→ **Aim of the task**: Write the data below out again, unchanged.

→ **Recorded information**:
•••••
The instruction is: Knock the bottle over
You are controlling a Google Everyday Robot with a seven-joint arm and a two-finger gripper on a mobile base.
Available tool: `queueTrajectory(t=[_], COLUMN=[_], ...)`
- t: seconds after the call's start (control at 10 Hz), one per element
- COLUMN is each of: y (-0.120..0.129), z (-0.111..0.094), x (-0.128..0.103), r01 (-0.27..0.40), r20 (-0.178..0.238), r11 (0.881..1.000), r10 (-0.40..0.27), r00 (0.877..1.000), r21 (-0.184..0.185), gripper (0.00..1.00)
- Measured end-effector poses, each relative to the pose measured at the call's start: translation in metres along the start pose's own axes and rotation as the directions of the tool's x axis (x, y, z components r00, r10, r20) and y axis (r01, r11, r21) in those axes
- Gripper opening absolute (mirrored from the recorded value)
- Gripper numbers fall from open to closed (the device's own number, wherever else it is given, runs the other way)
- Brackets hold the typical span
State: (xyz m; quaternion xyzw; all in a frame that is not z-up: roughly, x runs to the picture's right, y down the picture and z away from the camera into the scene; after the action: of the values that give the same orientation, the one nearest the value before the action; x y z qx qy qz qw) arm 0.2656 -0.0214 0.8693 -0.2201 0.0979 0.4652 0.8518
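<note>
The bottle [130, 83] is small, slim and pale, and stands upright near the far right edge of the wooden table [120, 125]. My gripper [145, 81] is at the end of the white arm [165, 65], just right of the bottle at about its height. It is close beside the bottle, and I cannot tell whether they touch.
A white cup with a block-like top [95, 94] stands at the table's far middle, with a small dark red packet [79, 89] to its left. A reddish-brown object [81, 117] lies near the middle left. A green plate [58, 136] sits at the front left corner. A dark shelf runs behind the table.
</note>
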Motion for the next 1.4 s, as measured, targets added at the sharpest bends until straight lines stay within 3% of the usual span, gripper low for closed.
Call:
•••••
→ **Answer for the task**:
The instruction is: Knock the bottle over
You are controlling a Google Everyday Robot with a seven-joint arm and a two-finger gripper on a mobile base.
Available tool: `queueTrajectory(t=[_], COLUMN=[_], ...)`
- t: seconds after the call's start (control at 10 Hz), one per element
- COLUMN is each of: y (-0.120..0.129), z (-0.111..0.094), x (-0.128..0.103), r01 (-0.27..0.40), r20 (-0.178..0.238), r11 (0.881..1.000), r10 (-0.40..0.27), r00 (0.877..1.000), r21 (-0.184..0.185), gripper (0.00..1.00)
- Measured end-effector poses, each relative to the pose measured at the call's start: translation in metres along the start pose's own axes and rotation as the directions of the tool's x axis (x, y, z components r00, r10, r20) and y axis (r01, r11, r21) in those axes
- Gripper opening absolute (mirrored from the recorded value)
- Gripper numbers fall from open to closed (the device's own number, wherever else it is given, runs the other way)
- Brackets hold the typical span
State: (xyz m; quaternion xyzw; all in a frame that is not z-up: roughly, x runs to the picture's right, y down the picture and z away from the camera into the scene; after the action: of the values that give the same orientation, the one nearest the value before the action; x y z qx qy qz qw) arm 0.2656 -0.0214 0.8693 -0.2201 0.0979 0.4652 0.8518
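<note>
The bottle [130, 83] is small, slim and pale, and stands upright near the far right edge of the wooden table [120, 125]. My gripper [145, 81] is at the end of the white arm [165, 65], just right of the bottle at about its height. It is close beside the bottle, and I cannot tell whether they touch.
A white cup with a block-like top [95, 94] stands at the table's far middle, with a small dark red packet [79, 89] to its left. A reddish-brown object [81, 117] lies near the middle left. A green plate [58, 136] sits at the front left corner. A dark shelf runs behind the table.
</note>
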Motion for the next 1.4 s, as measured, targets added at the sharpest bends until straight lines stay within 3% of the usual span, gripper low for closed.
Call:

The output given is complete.